Может быть, слишком явственно понимал в иные минуты, что она постоянно сравнивает их, сталкивает – мертвого и живого, и едва ли живой желанней ей и дороже…
Зачем же он оказался здесь, сейчас, что за беспощадная рука привела его сюда и развернула лицом к этим пустынным холмам – вот оно, место Костиной гибели. А теперь отдыхай – то есть мучительно и тщетно старайся выкинуть из головы хоть на пять дней ссоры с Ириной, Костиного сына, так похожего на отца, тяжелый характер матери, бесконечные визиты на дом врачей, однообразные телефонные разговоры – что еще?
– Переста-ань, – простонал он негромко, не понимая сам, к кому обращается: к себе ли, к Ирине, к мертвому Косте или к тому тайному мытарю, что ведает обрывистыми тропками его судьбы, держит карту его маршрута. – Ну что ты, что ты? Почему?.. Не надо, не мучай, не мучай!
…Он повернул в противоположную сторону и долго, изматывая себя, взбирался меж камней и кустов на крутой каменистый холм и, когда взобрался наконец на гребень, почувствовал, что обессилел.
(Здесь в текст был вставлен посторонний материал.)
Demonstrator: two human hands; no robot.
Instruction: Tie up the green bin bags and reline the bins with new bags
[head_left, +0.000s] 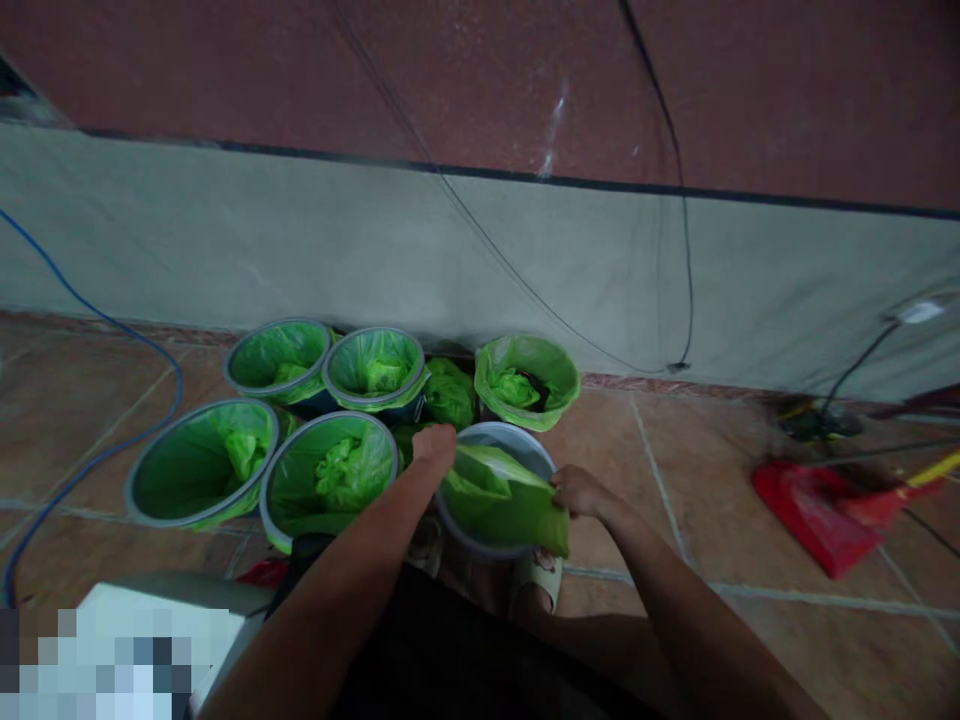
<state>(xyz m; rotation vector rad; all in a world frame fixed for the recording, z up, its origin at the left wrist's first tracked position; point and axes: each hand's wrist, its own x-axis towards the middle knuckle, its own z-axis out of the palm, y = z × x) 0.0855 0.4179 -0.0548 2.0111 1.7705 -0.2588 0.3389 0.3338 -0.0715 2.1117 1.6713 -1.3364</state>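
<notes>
A grey bin (501,436) stands on the tiled floor right in front of me. A green plastic liner bag (499,498) lies across its mouth. My left hand (433,444) grips the bag's far left edge at the bin's rim. My right hand (577,492) pinches the bag's right edge on the opposite side. Both hands are closed on the bag, which is stretched between them. Around it stand several other bins lined with green bags, such as one (330,472) to the left and one (527,380) behind.
A grey and maroon wall (480,240) runs behind the bins, with black cables (679,200) hanging down it. A blue hose (112,440) curves over the floor at left. A red dustpan (814,510) lies at right. A white box (150,640) sits at lower left.
</notes>
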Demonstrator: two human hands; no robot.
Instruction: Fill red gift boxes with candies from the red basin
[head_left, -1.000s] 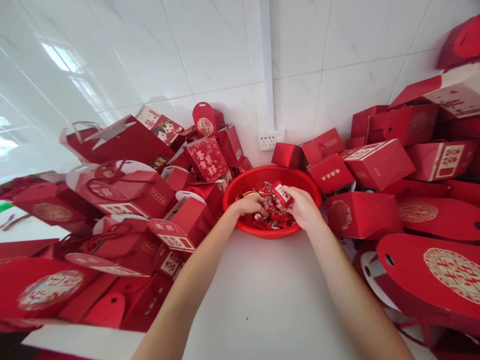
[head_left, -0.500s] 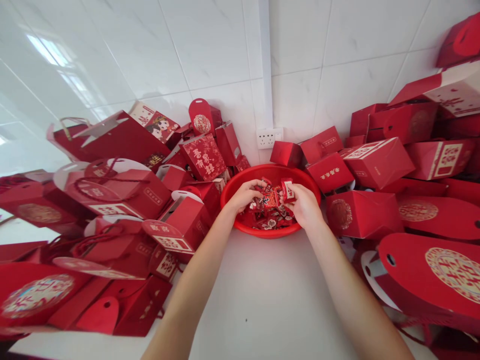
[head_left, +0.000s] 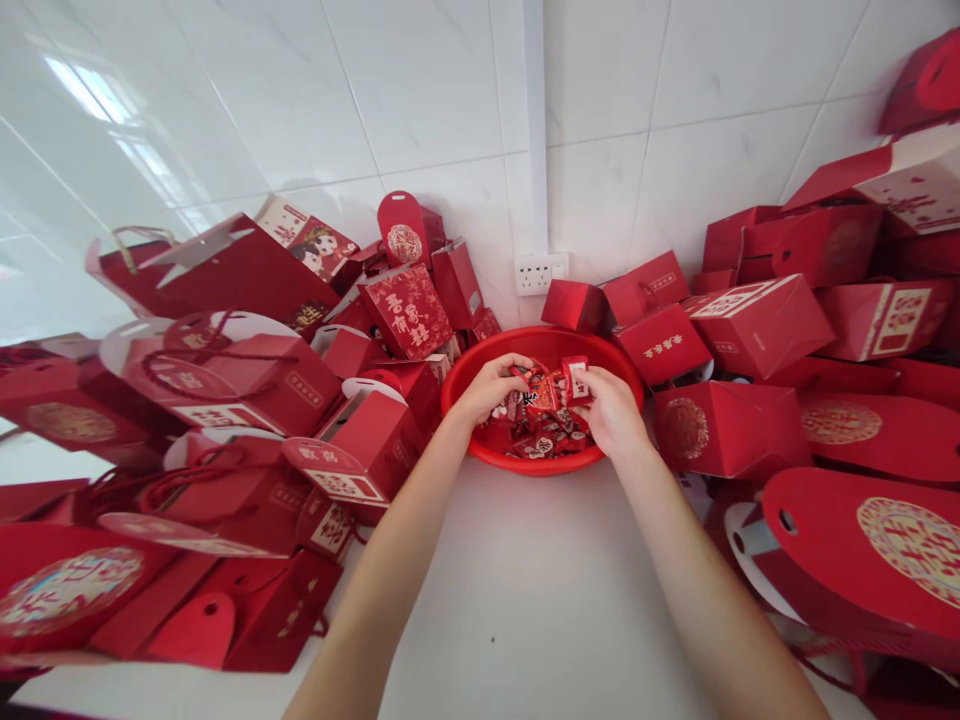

Он повалился в траву – грудью, щекой, – в этот пронизывающий запах сырой земли и нескончаемой жизни, и долго лежал так, бессмысленно изучая торчащий перед глазами кустик молодого лимонника, еще какую-то тонкую травку с фиолетовой робкой крапинкой цветка.
Он перевернулся на спину, раскинул руки, принимая на грудь это любимое, непостижимое небо, и молча заплакал… Такое с ним бывало… В одиночестве, в горах или на море, он иногда плакал от сладкой ностальгической тоски по уходящей жизни. Всегда, с самого детства, очень остро он чувствовал мимолетность своей жизни и трепетно относился к прошлому, часто перебирал в памяти, перетряхивал – берег его, как бережет хозяйка и прячет дорогие вещи в шкафу.
Он вспомнил прошлогоднюю поездку в горы, весной, с Ириной и Илюшкой, ее синюю панамку – смешную, с огромной, как у клоуна, пуговицей на макушке. Илья ушел в поселок за пивом, а они валялись в палатке, решали кроссворд и долго не могли отгадать слово «эротика», когда же наконец отгадали, то взглянули друг на друга и расхохотались, он выкатил глаза, сделал алчное лицо и повалился на нее, она же, изнемогая от смеха, отбивалась и вскрикивала: «Виктор, пусти, перестань, ну! Сейчас ребенок вернется…» А через полчаса поссорились, яростно, из-за какой-то чепухи; видели, как по склону с тяжелой авоськой поднимается Илюшка, улыбается, победно машет им бутылкой пива, и – не могли остановиться. Впрочем, Илья не раз уже бывал свидетелем остервенелых ссор, ему не привыкать…
В последние месяцы раздражение стало прочным и, как ему казалось, чуть ли не единственным оттенком отношения к Ирине. Иногда он даже спрашивал себя: «И это любовь?»
Тогда он представлял, что она умерла. Ирина. Приходят и говорят: она умерла… Нет, не так. Звонят. Чужой спокойный голос в трубке. Говорят: она умерла. И по тому, как хватал его паралич ужаса в эти минуты, он понимал, что обреченно любит ее…
Последний раз он видел ее неделю назад. Утром выписал на работе городскую командировку, быстро уложился с делами и к обеду уже звонил в родную дверь, обитую коричневым дерматином. Ирина, видно, выскочила из ванной – была в махровом халате, с круглой, как у ребенка, намыленной головой.